Se al cucciolo d'uomo provi a chiedere "cosa farai da grande?"

lui rispondera': "faro' questo o quello" dicendoti il nome di una professione piu o meno bella.

Se al cucciolo d'uomo provi a chiedere "cosa SARAI da grande?"

lui di nuovo rispondera': "saro' questo o quello " identificando con la professione l'espressione "essere uomo".

Se ad un adulto di uomo provi a chiedere "cosa fai?"

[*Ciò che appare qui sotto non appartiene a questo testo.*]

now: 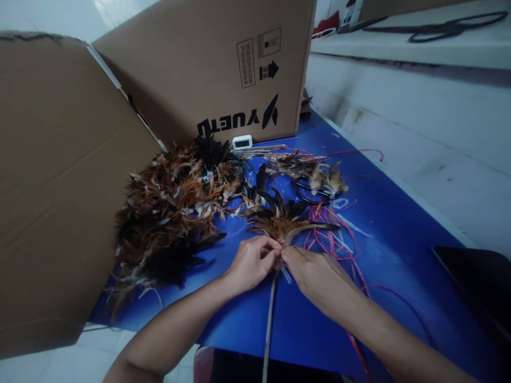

lui rispondera' sempre con il nome della sua professione ,

e quando gli chiederai "cosa sei?"

se è ancora cucciolone rispondera' sempre con il nome della professione,

ma se invece le sue zanne hanno gia ucciso per procurarsi il cibo,

il suo passo ha esplorato i sentieri del mondo,

le sue unghie hanno gia' strappato le radici dalla terra,

il suo cuore ha gia sofferto e gioito

e poi ancora sofferto,

allora ti guardera' negli occhi e sorridendoti rispondera'

"me stesso".

Questo è l'unica risposta che puo' dare un uomo, potra' dirlo in tanti modi con diverse frasi, ma se l'essenza della sua risposta è "me stesso" allora hai di fronte un adulto in cammino sereno.

Esiste un'altra e allucinante possibilita' che poi si incontra ed è quella in cui l'adulto di uomo cambi il tempo del verbo alla risposta.

Questo succede quando alla domanda "chi sei?"

lui rispondera' "..avrei potuto essere questo se avessi...e poi se... e poi ancora se..."

 spontanea sorge un'altra domanda:

"e perchè non l'hai fatto?"

e allora tra mille risposte farfugliate, tra mille scuse adottate, tra mille colpevoli trovati, ti sara' chiaro e limpido il suo schiacciante silenzio di impotenza di fronte alla tua domanda.

Forse tutto questo non succederebbe se la gente se ne stesse a casa a farsi i cazzi suoi invece di andare in giro a fare domande,

ma se cosi fosse, come potremmo accorgerci che prima o poi ci verranno poste quelle domande in modo finale, senza appello, senza necessita' di risposta?